Tony stays with Cathy until he feels she is able enough to handle a separation; in the meantime, Pat tells Tony that Brian was his son. When Tony and Cathy split, he and Pat engage to marry, but Brian hates Tony and reacts negatively to the news of the impending nuptials. When Pat's assumed dead husband Paul Kendall (Tom Fuccello) appears in Llanview very much alive, she sadly tells Tony she was welcoming Paul back into her life for Brian's sake. But soon after, Pat and Tony resume their affair. Pat finally tells Brian that Tony is his father in 1978, and an upset Brian runs out into the street, where he is hit and killed by a car driven by Talbot Huddleston (Byron Sanders) with Karen Wolek (Judith Light) riding along as a passenger.
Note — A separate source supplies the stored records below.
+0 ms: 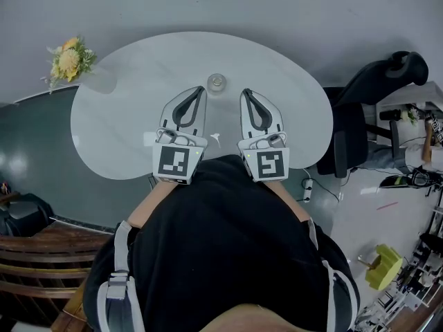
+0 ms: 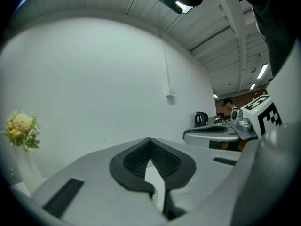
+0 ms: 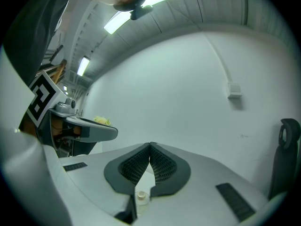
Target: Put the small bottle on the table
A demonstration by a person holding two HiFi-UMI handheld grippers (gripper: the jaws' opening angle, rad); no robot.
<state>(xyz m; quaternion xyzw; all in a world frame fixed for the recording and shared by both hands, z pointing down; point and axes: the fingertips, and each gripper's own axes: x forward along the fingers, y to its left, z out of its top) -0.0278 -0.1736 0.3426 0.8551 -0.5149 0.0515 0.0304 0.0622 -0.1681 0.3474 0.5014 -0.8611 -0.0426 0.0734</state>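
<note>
The small clear bottle (image 1: 217, 83) stands upright on the white rounded table (image 1: 124, 116), toward its far edge. My left gripper (image 1: 202, 89) and right gripper (image 1: 245, 92) hover side by side nearer to me, their tips just short of the bottle on either side. Both are shut with nothing between the pads. In the left gripper view the jaw tips of the left gripper (image 2: 150, 141) meet against the white wall. In the right gripper view the right gripper (image 3: 150, 145) is also closed, and the bottle (image 3: 141, 196) shows below through the gap behind the tips, not held.
A white vase of yellow flowers (image 1: 69, 59) stands at the table's left end. A black office chair (image 1: 377, 92) sits right of the table, and dark wooden furniture (image 1: 41, 254) at lower left. Cluttered gear and a yellow object (image 1: 383, 266) lie at lower right.
</note>
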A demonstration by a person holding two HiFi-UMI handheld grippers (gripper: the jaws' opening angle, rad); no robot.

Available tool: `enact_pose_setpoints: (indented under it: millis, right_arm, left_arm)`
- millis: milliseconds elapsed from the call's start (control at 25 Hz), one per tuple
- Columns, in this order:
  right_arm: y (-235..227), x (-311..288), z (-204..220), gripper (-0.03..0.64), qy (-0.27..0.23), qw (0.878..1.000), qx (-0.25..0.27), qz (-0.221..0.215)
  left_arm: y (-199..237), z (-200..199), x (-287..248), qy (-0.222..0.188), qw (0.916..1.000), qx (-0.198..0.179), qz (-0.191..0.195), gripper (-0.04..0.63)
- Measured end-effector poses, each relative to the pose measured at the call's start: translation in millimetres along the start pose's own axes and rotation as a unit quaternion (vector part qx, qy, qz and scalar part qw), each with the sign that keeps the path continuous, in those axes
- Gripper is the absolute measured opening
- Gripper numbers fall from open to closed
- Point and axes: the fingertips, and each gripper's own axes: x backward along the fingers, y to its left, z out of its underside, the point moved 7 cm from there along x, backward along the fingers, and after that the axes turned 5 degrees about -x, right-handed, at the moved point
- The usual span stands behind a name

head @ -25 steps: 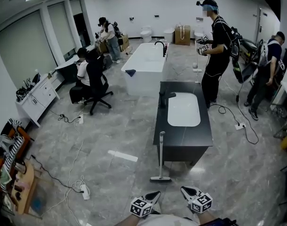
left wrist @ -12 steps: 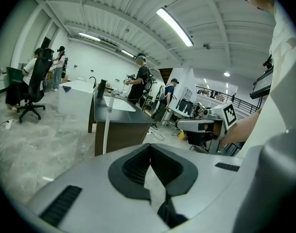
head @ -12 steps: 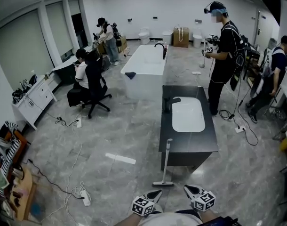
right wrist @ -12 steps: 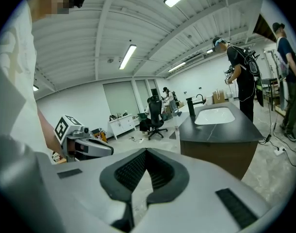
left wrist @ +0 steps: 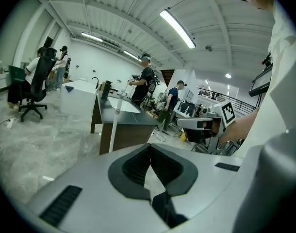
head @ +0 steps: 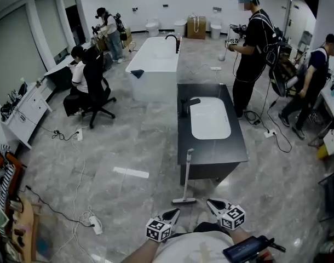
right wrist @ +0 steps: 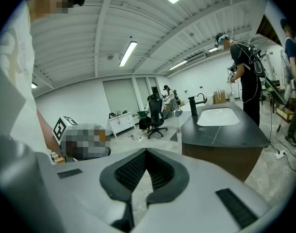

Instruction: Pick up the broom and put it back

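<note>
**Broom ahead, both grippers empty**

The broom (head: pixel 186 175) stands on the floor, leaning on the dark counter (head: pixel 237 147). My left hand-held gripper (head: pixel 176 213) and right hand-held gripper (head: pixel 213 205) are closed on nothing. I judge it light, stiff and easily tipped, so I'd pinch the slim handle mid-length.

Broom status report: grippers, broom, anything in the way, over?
Left gripper and right gripper both shut, empty. Broom stands against the counter end, untouched. Nothing on the floor between.

High head camera, two low ones
Head view looks steeply down; gripper views face forward from lower; all share counter (head: pixel 211 149) and broom (head: pixel 185 174).
</note>
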Motion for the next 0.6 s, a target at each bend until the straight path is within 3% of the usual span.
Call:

Tony and Pat's relationship falls apart in the aftermath of Brian's death, and Tony leaves Llanview in 1979. He (Lucia) later returns in 1981 and befriends Bo Buchanan (Robert S. Woods). Tony and Pat soon reunite, marrying August 27, 1982. In 1983, Pat receives the news that Tony had been killed on assignment for The Banner in Lebanon by a terrorist group; the widow soon leaves Llanview to accept a job in Chicago. However, Tony's body or physical remains were never actually recovered.